§ What the task asks
Your answer must be only the lines below from the one containing "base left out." through the one containing "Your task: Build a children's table", copied exactly, with the pictures left out.

======== Collected data

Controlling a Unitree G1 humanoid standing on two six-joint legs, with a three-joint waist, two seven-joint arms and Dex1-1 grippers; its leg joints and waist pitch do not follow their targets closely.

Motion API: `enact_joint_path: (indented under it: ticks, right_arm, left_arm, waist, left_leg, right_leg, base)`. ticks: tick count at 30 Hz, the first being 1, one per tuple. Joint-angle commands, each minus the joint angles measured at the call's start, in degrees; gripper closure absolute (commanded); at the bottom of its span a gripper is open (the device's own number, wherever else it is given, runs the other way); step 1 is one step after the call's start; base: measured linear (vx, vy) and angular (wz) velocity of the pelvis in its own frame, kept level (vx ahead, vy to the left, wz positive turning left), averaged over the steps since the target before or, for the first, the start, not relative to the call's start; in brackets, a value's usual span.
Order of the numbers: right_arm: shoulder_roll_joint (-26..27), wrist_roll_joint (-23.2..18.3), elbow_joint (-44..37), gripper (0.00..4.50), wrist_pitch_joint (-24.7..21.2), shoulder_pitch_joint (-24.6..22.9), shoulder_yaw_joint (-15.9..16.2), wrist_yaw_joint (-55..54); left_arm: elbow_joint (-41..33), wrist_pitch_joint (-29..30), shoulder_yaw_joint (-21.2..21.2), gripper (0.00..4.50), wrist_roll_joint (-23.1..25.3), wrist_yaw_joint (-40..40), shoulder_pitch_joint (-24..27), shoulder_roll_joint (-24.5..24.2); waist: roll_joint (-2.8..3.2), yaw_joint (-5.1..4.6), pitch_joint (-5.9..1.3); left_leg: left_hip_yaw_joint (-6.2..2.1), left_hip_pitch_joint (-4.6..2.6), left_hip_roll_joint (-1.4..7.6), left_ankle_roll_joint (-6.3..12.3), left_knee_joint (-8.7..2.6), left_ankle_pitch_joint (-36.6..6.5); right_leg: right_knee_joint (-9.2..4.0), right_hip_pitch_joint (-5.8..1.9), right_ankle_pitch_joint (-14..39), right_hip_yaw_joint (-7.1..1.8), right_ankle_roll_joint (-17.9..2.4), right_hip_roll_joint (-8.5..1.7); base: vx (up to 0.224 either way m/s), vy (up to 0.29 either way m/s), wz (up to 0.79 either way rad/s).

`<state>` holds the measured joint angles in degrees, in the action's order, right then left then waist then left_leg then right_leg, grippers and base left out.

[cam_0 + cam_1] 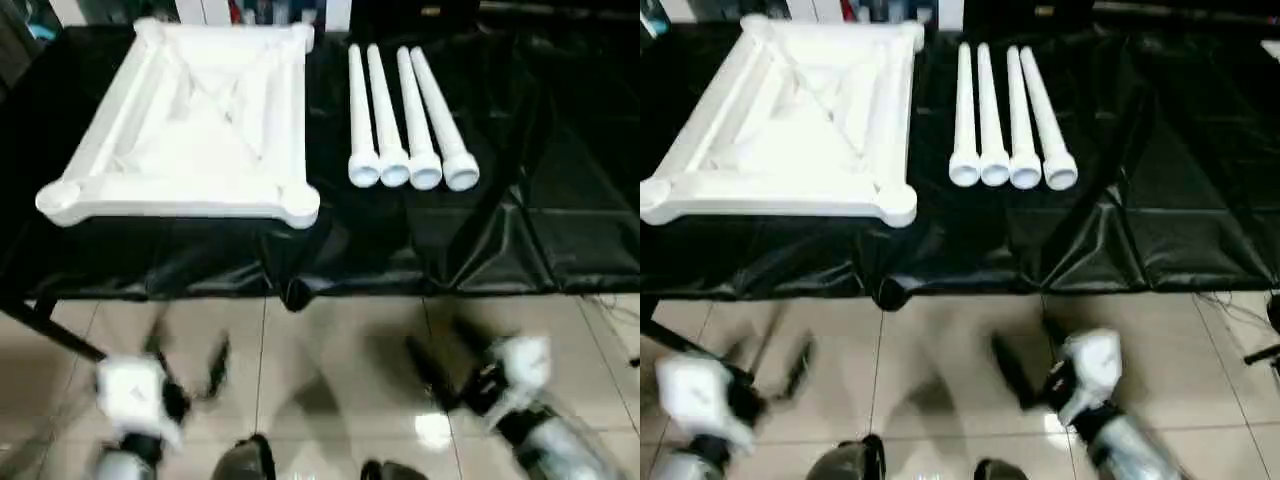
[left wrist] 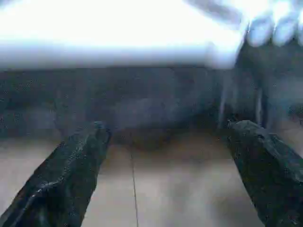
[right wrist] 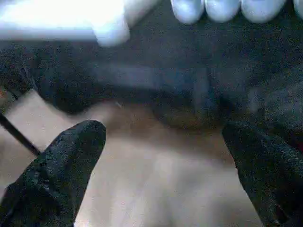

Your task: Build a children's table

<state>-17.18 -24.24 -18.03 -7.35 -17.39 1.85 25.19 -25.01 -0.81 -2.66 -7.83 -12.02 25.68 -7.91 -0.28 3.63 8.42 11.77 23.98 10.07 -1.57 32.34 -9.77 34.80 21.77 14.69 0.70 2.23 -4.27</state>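
Observation:
The white tabletop (image 1: 195, 125) lies upside down on the black-covered bench, its X ribs and round corner sockets facing up. To its right, the white tube legs (image 1: 405, 115) lie side by side, flared ends toward me. Both grippers hang low over the tiled floor, in front of the bench edge. My left gripper (image 1: 185, 360) is open, below the tabletop's near edge. My right gripper (image 1: 445, 360) is open as well, below the legs. In the wrist views, the left fingers (image 2: 71, 175) and right fingers (image 3: 61, 175) stand wide apart with nothing between them.
A black sheet (image 1: 560, 180) covers the bench and drapes over its front edge. A dark bench leg (image 1: 50, 330) slants at the left. Beige tiled floor (image 1: 330, 340) lies below. My feet (image 1: 250, 460) show at the bottom edge.

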Motion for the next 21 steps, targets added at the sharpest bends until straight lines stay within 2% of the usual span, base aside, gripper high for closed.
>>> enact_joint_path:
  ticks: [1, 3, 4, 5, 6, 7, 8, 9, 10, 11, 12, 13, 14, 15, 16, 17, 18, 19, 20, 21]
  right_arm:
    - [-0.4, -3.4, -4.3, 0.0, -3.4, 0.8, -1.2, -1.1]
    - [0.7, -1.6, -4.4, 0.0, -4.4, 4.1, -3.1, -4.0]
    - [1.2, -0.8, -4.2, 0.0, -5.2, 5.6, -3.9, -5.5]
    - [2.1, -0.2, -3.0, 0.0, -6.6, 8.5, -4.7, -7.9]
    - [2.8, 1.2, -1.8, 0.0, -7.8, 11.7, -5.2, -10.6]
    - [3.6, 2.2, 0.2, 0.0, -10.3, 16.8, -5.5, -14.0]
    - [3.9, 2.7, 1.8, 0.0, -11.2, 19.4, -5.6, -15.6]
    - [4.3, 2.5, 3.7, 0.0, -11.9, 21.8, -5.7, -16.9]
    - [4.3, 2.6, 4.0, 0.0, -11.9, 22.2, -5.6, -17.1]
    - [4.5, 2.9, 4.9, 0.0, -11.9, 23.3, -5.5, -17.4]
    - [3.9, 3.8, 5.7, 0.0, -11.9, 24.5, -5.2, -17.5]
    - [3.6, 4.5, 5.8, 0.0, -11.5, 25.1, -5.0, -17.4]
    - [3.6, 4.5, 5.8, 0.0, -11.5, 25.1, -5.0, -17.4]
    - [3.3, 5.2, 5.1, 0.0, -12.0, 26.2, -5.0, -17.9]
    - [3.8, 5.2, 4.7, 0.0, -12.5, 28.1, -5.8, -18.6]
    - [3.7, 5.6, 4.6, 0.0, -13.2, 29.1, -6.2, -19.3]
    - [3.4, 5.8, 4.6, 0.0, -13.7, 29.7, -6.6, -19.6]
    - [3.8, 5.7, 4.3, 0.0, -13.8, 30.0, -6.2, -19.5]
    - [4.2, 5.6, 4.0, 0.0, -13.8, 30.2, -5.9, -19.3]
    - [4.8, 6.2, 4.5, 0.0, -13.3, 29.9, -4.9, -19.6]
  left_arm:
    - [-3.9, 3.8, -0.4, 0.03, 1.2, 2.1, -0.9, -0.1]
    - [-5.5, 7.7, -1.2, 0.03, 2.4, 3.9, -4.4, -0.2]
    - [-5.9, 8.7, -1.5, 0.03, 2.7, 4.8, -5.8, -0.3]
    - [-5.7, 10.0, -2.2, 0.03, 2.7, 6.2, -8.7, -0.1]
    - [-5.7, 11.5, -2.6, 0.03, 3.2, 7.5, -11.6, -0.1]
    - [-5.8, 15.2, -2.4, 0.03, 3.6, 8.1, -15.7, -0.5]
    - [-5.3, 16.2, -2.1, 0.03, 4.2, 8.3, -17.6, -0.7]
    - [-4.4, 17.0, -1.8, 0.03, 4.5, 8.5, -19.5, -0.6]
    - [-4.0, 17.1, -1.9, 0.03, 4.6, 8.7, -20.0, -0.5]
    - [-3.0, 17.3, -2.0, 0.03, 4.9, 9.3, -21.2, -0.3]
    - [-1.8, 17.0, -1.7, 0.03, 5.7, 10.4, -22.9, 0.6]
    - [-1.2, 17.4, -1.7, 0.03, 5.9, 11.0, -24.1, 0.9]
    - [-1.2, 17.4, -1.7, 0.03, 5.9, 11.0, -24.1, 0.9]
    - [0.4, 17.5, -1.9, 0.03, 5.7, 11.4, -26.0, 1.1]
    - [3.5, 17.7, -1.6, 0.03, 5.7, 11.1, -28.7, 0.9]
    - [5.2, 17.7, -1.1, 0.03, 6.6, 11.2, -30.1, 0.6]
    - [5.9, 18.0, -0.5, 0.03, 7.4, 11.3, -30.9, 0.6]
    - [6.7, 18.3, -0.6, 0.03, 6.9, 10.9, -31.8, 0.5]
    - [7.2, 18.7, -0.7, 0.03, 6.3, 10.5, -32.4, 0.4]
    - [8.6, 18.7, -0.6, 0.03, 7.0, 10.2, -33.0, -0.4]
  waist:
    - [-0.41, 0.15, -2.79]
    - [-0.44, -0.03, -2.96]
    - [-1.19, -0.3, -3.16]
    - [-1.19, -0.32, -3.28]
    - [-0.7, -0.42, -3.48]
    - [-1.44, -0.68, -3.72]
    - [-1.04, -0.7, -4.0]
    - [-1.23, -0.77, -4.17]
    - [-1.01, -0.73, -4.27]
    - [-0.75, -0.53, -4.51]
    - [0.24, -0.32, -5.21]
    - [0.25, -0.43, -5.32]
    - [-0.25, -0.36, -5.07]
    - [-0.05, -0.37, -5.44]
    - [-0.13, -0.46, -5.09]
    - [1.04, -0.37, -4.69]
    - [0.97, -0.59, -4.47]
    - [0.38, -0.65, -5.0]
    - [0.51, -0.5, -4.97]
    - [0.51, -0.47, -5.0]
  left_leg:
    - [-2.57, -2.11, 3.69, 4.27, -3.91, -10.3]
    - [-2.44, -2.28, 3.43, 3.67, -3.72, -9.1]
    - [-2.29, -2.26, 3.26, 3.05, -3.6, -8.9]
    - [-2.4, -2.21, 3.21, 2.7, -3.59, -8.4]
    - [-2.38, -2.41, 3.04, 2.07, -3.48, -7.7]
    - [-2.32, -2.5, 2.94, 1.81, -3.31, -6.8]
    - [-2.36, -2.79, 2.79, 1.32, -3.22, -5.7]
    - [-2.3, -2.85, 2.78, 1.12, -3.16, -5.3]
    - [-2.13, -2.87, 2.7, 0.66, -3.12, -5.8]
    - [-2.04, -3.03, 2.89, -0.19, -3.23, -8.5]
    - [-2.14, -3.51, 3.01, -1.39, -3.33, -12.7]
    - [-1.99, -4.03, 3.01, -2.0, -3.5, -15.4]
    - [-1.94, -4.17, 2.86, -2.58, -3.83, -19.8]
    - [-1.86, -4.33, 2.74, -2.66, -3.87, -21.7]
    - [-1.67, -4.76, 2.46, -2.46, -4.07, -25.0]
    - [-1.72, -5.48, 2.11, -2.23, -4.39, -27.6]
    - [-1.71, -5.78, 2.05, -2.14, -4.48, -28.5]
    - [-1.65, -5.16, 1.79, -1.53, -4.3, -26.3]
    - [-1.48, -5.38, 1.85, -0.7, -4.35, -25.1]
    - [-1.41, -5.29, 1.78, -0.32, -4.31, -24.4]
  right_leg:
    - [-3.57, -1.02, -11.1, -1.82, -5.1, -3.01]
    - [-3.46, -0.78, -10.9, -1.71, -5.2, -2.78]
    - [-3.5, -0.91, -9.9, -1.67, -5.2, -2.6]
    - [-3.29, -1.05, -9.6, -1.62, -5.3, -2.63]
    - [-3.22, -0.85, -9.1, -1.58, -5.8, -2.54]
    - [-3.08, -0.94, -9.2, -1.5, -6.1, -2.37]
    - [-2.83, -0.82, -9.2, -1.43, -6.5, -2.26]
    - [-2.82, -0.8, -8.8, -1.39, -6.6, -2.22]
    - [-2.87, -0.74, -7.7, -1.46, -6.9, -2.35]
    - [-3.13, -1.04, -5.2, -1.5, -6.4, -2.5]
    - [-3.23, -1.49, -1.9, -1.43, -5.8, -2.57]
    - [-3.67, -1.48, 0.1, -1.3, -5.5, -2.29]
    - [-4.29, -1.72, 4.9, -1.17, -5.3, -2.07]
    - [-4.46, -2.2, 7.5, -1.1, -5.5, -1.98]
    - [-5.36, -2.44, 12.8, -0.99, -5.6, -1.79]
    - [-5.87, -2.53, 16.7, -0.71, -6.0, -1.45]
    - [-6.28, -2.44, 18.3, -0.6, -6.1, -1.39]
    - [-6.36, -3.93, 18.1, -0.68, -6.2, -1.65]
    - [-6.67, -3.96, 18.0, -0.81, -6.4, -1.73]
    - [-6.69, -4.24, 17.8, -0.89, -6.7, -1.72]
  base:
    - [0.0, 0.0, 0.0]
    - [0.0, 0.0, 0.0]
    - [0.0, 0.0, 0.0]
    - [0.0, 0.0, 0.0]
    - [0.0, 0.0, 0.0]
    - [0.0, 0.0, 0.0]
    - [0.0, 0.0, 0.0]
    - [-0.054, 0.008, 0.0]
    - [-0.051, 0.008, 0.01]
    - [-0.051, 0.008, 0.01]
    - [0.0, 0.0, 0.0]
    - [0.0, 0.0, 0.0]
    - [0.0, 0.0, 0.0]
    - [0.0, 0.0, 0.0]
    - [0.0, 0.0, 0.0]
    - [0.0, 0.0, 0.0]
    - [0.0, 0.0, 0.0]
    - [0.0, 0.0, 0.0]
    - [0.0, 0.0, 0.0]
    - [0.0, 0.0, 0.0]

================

§ Answer to the exercise
`<state>` holds the measured joint angles in degrees, in the action's order, right then left then waist then left_leg then right_leg, grippers and base left out.

[cam_0 + cam_1] 
[left wrist] 
[right wrist] 

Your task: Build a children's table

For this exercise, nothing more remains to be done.